Starting point is 00:18:20 Because we're seeing some Democrats kind of use that almost as threatening language. Or Republicans, you better get your act together or we can default. And Republicans are saying we're not going to default. That's just not going to happen. Yeah. There's a lot of brinksmanship and talk about this. You know, the idea that we're going to default on the debt that we're just going to simply not pay. pay our debt.
Starting point is 00:18:41 That's, that's, if that were to happen, that's completely on the other side in terms of they're choosing to do it that way. They, they can, they can make sure that we're paying our debts. So, you know, I think that's unlikely. I don't think anyone wants that. I think we're just trying to make sure that we're, we're not continuing to come back to this same, the same debate. Yeah.
Starting point is 00:19:02 And having to have this conversation over and over and over again, because eventually you do get to that point, right?

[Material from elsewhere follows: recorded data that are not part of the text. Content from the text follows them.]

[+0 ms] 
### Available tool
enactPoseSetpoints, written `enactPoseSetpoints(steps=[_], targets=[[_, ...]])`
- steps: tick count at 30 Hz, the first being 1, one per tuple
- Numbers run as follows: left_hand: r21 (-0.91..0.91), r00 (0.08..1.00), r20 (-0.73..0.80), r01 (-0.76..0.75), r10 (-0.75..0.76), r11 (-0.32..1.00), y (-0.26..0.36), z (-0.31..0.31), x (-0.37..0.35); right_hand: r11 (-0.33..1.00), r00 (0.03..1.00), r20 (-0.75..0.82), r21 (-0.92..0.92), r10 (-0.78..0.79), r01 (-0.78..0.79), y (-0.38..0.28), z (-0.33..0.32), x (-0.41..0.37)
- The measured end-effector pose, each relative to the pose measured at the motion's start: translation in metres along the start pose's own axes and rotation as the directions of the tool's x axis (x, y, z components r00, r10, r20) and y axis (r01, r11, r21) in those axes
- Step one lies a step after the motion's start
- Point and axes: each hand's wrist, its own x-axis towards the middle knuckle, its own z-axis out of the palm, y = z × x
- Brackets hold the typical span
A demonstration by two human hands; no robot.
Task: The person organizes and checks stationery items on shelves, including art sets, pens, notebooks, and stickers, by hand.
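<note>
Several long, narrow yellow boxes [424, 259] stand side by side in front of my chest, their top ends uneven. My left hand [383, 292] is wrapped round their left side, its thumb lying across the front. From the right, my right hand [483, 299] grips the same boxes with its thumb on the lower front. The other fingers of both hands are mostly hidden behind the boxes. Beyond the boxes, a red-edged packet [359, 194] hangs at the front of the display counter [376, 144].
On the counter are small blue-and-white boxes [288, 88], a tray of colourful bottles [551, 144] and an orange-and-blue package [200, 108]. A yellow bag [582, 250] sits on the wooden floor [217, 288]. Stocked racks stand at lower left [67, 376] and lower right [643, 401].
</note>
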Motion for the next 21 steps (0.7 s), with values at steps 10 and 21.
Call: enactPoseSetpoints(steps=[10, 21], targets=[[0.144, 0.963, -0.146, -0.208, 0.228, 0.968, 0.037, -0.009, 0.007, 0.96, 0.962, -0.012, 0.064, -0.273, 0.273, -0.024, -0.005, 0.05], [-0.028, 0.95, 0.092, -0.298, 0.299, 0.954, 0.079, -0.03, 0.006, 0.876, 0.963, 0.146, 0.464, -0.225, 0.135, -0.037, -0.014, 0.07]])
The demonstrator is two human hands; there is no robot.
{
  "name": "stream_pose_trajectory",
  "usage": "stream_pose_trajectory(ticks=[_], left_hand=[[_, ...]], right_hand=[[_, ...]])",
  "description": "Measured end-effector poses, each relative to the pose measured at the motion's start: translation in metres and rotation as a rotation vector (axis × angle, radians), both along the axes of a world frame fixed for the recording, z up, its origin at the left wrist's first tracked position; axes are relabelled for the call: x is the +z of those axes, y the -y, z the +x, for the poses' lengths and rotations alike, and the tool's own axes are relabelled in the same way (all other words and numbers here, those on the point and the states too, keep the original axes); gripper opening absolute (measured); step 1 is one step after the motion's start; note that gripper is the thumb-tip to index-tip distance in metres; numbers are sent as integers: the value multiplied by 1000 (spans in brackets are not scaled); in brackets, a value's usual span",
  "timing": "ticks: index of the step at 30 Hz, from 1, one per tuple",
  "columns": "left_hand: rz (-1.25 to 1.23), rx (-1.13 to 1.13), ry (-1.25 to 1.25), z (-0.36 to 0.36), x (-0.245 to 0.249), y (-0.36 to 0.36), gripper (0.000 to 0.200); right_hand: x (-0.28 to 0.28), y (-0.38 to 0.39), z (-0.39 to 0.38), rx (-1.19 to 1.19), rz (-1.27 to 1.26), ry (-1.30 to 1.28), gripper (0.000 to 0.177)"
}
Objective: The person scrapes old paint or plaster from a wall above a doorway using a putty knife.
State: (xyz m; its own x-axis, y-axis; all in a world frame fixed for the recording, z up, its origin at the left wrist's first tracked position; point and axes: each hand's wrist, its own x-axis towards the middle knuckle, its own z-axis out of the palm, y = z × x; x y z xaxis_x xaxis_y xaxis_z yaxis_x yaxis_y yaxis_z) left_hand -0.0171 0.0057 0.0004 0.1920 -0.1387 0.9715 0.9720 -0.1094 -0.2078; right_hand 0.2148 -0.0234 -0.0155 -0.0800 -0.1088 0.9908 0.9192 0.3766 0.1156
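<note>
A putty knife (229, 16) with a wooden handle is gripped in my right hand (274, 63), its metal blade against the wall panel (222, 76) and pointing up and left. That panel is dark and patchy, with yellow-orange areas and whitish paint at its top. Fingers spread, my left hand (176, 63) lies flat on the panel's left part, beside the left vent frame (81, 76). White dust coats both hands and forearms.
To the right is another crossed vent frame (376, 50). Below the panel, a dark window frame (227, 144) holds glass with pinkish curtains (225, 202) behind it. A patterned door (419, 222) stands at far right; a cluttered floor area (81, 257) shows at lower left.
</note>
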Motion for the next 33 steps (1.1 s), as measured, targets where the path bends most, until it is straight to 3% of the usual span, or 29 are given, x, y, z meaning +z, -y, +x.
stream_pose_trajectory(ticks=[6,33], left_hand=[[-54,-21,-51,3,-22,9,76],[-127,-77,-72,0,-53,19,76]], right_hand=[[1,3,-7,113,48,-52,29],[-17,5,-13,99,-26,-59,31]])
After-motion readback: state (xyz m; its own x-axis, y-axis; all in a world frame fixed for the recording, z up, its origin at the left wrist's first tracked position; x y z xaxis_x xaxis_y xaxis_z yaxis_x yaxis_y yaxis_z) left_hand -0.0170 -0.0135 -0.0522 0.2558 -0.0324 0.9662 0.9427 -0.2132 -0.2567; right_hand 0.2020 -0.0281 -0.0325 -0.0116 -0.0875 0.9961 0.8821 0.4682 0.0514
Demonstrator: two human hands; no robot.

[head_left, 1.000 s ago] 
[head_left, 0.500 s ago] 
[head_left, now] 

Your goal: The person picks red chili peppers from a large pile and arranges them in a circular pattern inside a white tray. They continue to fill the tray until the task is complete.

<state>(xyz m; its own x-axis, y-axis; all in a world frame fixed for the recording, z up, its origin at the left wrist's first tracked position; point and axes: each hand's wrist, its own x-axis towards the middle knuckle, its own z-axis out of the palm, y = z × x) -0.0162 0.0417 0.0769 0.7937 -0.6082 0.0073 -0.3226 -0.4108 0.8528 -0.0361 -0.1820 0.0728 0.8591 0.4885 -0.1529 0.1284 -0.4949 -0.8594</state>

You do get the point where you just simply can't pay your debt. if you don't somehow get some control over this debt that is just piling on top of itself. And again, $300 billion a year for every single point interest rate increase, things can get tight really quickly. And so things can spiral out of control and we don't want to see that. And so if you care about not defaulting on the debt,
Starting point is 00:19:30 you should care about getting some reforms and getting some cuts now. Well, Preston, thank you. We really appreciate your time. and I encourage everyone listening to visit the Heritage Foundation website to read more of your work there. But Preston, we truly appreciate your knowledge of the federal budget and you're being willing to share it with us today. Thanks, Lepardine. And that'll do it for today's episode. Thanks so much for tuning in today.